Foto: What is measured in doing business?
Sumber: World Bank
Hal yang diukur dari starting a business yakni prosedur, waktu, biaya, dan modal minimum yang disetor untuk memulai perusahaan dengan tanggung jawab terbatas bagi pria dan wanita meliputi:
-
Prosedur: Langkah-langkah resmi yang harus diselesaikan untuk mendirikan perusahaan, seperti pendaftaran nama perusahaan, mendapatkan izin usaha, dan mendaftar ke otoritas pajak.
-
Waktu: Jumlah hari yang diperlukan untuk menyelesaikan semua prosedur yang dibutuhkan, mulai dari pengajuan dokumen hingga mendapatkan semua persetujuan yang diperlukan.
-
Biaya: Total biaya yang harus dikeluarkan untuk menyelesaikan prosedur-prosedur tersebut, biasanya dinyatakan sebagai persentase dari pendapatan per kapita.
-
Modal Minimum yang Disetor: Jumlah minimum modal yang harus disetor oleh pemilik sebelum perusahaan dapat didirikan secara resmi, yang juga bisa berbeda berdasarkan jenis perusahaan atau wilayah hukum.

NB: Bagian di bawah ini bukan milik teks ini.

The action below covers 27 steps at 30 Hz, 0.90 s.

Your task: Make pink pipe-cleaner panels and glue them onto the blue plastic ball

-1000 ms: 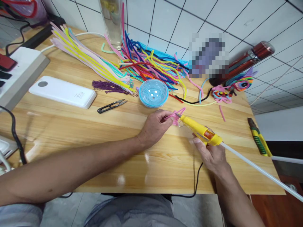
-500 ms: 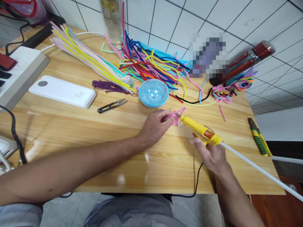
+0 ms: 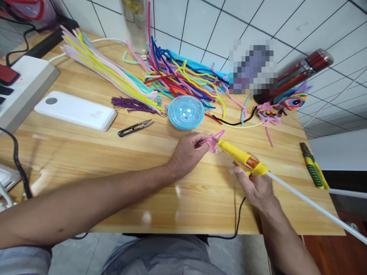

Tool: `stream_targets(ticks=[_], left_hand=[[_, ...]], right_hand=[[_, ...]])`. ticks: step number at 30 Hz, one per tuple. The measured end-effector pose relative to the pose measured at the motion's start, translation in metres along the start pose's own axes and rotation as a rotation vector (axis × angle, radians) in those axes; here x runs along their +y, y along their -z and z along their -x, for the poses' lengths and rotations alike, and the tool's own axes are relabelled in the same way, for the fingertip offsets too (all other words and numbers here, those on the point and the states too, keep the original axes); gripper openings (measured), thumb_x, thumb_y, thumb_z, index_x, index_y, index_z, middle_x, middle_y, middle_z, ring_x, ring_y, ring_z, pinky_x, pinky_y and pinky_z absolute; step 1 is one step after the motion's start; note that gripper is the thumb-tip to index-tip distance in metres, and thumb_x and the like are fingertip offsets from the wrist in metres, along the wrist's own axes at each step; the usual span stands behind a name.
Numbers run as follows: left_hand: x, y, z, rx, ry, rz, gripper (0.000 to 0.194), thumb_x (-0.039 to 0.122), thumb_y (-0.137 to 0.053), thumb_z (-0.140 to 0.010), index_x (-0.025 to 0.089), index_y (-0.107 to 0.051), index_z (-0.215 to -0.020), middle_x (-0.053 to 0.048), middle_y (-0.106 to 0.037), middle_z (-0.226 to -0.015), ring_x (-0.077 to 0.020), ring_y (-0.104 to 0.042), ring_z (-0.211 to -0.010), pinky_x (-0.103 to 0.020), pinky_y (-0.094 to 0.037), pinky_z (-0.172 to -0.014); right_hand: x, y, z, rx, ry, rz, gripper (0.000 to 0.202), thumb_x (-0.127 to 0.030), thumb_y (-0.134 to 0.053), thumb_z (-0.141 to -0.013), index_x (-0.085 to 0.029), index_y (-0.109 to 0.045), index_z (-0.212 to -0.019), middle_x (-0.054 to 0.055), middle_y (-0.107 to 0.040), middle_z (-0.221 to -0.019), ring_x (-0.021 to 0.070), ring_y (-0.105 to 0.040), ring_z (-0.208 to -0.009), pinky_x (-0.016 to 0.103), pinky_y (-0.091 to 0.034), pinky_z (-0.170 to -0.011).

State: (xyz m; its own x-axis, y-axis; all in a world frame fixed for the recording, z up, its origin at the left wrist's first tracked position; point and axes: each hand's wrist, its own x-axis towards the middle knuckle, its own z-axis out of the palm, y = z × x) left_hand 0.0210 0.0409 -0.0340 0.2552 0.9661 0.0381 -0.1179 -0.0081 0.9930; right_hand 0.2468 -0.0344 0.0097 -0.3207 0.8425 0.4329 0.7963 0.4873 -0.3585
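Observation:
Between the fingertips of my left hand (image 3: 187, 154) is a small pink pipe-cleaner piece (image 3: 212, 145), with a loop sticking up to the right. My right hand (image 3: 255, 183) is wrapped round a yellow glue gun (image 3: 239, 154), and a long white glue stick (image 3: 309, 202) runs out of its back end. The gun's metal nozzle points left and meets the pink piece, or is very close to it; whether they touch I cannot tell. Just beyond my left hand stands a clear blue bowl (image 3: 186, 112).
Pipe cleaners (image 3: 183, 76) are heaped at the back. Black snips (image 3: 134, 128), a white power bank (image 3: 76, 110) and a power strip (image 3: 25, 88) lie left. On the right are a pink flower piece (image 3: 268, 114), a red flask (image 3: 298, 74) and yellow-green pliers (image 3: 314, 166).

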Motion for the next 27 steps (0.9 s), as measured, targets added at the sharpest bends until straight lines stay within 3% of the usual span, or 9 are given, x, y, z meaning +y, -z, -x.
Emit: stream_targets(ticks=[27], left_hand=[[-0.0011,0.0002,-0.0014,0.001,-0.019,0.004,0.021,0.026,-0.066,-0.090,0.017,-0.083,-0.099,-0.002,-0.073,-0.083,-0.0143,-0.058,-0.075,-0.026,-0.047,-0.068]], right_hand=[[-0.0007,0.0008,0.0015,-0.008,-0.026,0.000,0.010,-0.027,-0.062,-0.103,-0.026,-0.065,-0.094,0.001,-0.065,-0.080,0.0191,-0.061,-0.064,0.032,-0.047,-0.059]])
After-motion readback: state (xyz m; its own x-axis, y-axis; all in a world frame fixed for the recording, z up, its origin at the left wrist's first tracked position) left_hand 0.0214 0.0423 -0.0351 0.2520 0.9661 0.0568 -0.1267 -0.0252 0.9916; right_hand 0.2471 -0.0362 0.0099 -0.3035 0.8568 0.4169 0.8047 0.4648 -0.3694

Ranking Indonesia Kalah Lawan Malaysia, Thailand, dan Vietnam
Kendati ada perbaikan yang cukup jelas terlihat di Indonesia, namun peringkat EoDP Indonesia belum mampu melampaui Malaysia, Thailand, dan Vietnam.
Lalu apa yang terjadi sebenarnya? Bank Dunia menggarisbawahi bahwa persoalan terbesar Indonesia-yang relatif sudah diatasi oleh keempat negara itu terletak pada aspek yang tak terdaftar di rangkuman daftar 10 aspek tersebut tetapi menetap dalam perhitungan skor indeks kemudahan bisnis oleh Bank Dunia, yakni ketenagakerjaan.
"Di antara ekonomi dengan penghasilan menengah-rendah di Asia Timur dan Pasifik, Indonesia menjadi salah satu yang memiliki regulasi ketenagakerjaan paling rigid, terutama terkait dengan pengangkatan kerja," tulis Bank Dunia dalam laporan riset tersebut.
Kebijakan upah minimum yang wajib diikuti pengusaha ini tujuannya memang positif yakni menjamin kompensasi yang adil untuk pekerja. Namun dalam praktiknya, kebijakan ini dijalankan dengan mengorbankan kepentingan pemodal.
Riset Bank Dunia menyebutkan bahwa perusahaan yang beroperasi di negara berkembang kesulitan membayar upah minimum karena rasionya terlalu tinggi jika dibandingkan dengan median laba yang dibukukannya. Hal serupa tidak terjadi di negara maju.
Sebagai contoh, tiap kenaikan upah minimum sebesar 10 persen-poin di sebuah provinsi di Indonesia akan berujung pada penurunan pembukaan lapangan kerja secara rata-rata sebesar 0,8 persen-poin di provinsi yang sama.
Foto: ASEAN statistical year 2024
Investasi asing ke ASEAN
Merujuk gambar di atas, Indonesia memang masih menjadi pilihan investor asing. Namun, angkanya cenderung stagnan di kisaran US$ 20an miliar. Pada periode 2013-2022, investasi asing ke Indonesia naik 20% sementara Vietnam melesat 101%.